[Input data]

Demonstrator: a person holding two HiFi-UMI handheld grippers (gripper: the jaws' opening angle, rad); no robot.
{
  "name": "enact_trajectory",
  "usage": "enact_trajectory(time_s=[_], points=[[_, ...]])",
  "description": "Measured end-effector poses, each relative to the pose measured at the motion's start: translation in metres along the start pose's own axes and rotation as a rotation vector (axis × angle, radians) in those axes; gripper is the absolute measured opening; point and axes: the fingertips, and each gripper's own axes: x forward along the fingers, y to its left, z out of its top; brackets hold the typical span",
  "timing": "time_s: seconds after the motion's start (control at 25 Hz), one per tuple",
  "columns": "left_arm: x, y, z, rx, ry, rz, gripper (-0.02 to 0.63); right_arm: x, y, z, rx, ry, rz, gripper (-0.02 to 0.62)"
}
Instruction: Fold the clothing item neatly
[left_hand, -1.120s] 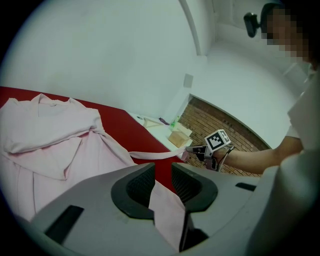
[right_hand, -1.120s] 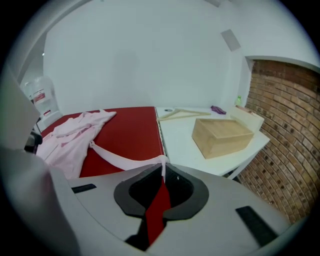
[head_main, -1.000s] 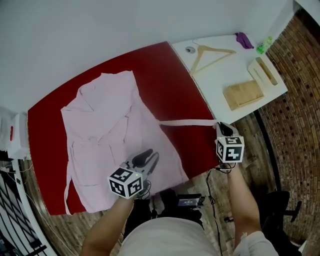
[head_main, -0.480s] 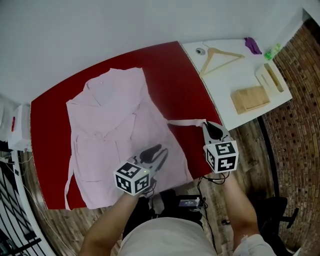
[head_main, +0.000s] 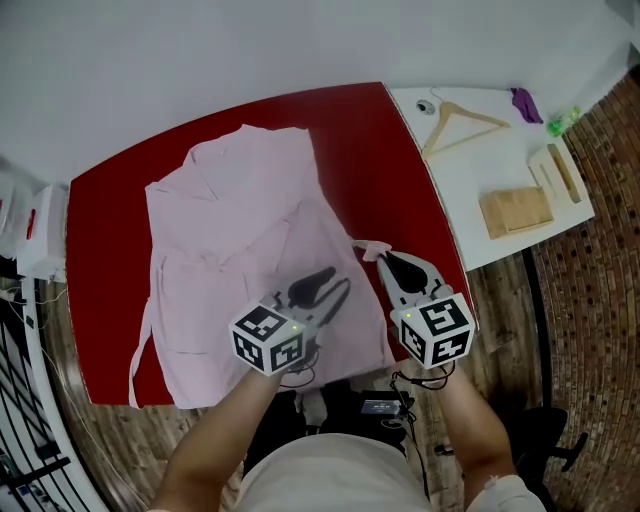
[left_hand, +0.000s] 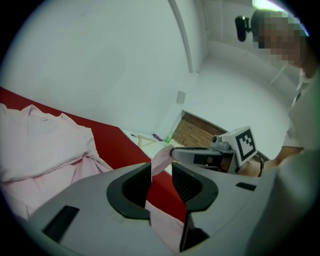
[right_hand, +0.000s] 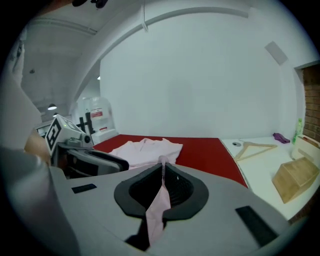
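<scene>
Head view: pink garment (head_main: 230, 230) spread flat on red tabletop (head_main: 110, 200); left tongs (head_main: 325, 288) over its lower half, right tongs (head_main: 383, 260) at its right edge.
Left gripper view: left tongs apart, garment beneath the gap.
Right gripper view: right tongs clamped together on pink belt strip (right_hand: 159, 205), its end hanging below.

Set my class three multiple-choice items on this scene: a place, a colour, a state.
1. The wooden hanger lies on: A the white side table; B a shelf; C a windowsill.
2. The table under the pink garment is: A blue; B red; C green.
3. The right gripper is: A open, empty; B shut on the hanger; C shut on the pink belt.
Key: A, it rests on the white top; B, red shows round the garment; C, its jaws pinch the belt.
</scene>
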Motion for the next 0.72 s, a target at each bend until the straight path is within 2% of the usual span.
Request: enact_trajectory(time_s=[0.16, 0.28, 0.6, 0.72], points=[[-0.005, 0.010, 0.013, -0.137, -0.079, -0.054, 0.116, 0.011, 0.032, 0.008, 0.016, -0.032, 0.107, 0.029], [-0.014, 0.017, 0.020, -0.244, -0.134, -0.099, 0.130, 0.020, 0.053, 0.009, -0.003, -0.031, 0.157, 0.029], [-0.050, 0.037, 0.016, -0.391, -0.189, -0.159, 0.135, 0.041, 0.104, 0.013, -0.073, -0.022, 0.229, 0.028], [-0.071, 0.047, 0.014, -0.414, -0.211, -0.147, 0.135, 0.050, 0.126, 0.013, -0.093, -0.012, 0.258, 0.028]])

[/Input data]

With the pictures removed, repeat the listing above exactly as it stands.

Demonstrator: a person holding two HiFi-UMI handheld grippers (gripper: the jaws' opening angle, rad); no robot.
{
  "name": "enact_trajectory",
  "usage": "enact_trajectory(time_s=[_], points=[[_, ...]])",
  "description": "Measured end-effector poses, each relative to the pose measured at the motion's start: translation in metres along the start pose's own axes and rotation as a rotation vector (axis × angle, radians) in those axes; gripper is the absolute measured opening; point and axes: the fingertips, and each gripper's own axes: x forward along the fingers, y to its left, z out of its top; brackets hold the typical span",
  "timing": "time_s: seconds after the motion's start (control at 25 Hz), one per tuple",
  "columns": "left_arm: x, y, z, rx, ry, rz, gripper (-0.02 to 0.63); right_arm: x, y, z, rx, ry, rz, gripper (-0.02 to 0.62)"
}
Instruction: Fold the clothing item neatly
[left_hand, -1.120s] 
[right_hand, -1.120s] 
[head_main, -1.000s] 
[head_main, -0.480s] 
[head_main, +0.000s] 
[left_hand, +0.000s] 
[right_hand, +0.000s] 
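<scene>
Head view: pink garment (head_main: 230, 230) spread flat on red tabletop (head_main: 110, 200); left tongs (head_main: 325, 288) over its lower half, right tongs (head_main: 383, 260) at its right edge.
Left gripper view: left tongs apart, garment beneath the gap.
Right gripper view: right tongs clamped together on pink belt strip (right_hand: 159, 205), its end hanging below.

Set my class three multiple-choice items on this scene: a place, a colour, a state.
1. The wooden hanger lies on: A the white side table; B a shelf; C a windowsill.
2. The table under the pink garment is: A blue; B red; C green.
3. The right gripper is: A open, empty; B shut on the hanger; C shut on the pink belt.
Key: A, it rests on the white top; B, red shows round the garment; C, its jaws pinch the belt.
</scene>
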Motion for the next 0.72 s, a target at each bend until the straight path is within 2% of the usual span.
Request: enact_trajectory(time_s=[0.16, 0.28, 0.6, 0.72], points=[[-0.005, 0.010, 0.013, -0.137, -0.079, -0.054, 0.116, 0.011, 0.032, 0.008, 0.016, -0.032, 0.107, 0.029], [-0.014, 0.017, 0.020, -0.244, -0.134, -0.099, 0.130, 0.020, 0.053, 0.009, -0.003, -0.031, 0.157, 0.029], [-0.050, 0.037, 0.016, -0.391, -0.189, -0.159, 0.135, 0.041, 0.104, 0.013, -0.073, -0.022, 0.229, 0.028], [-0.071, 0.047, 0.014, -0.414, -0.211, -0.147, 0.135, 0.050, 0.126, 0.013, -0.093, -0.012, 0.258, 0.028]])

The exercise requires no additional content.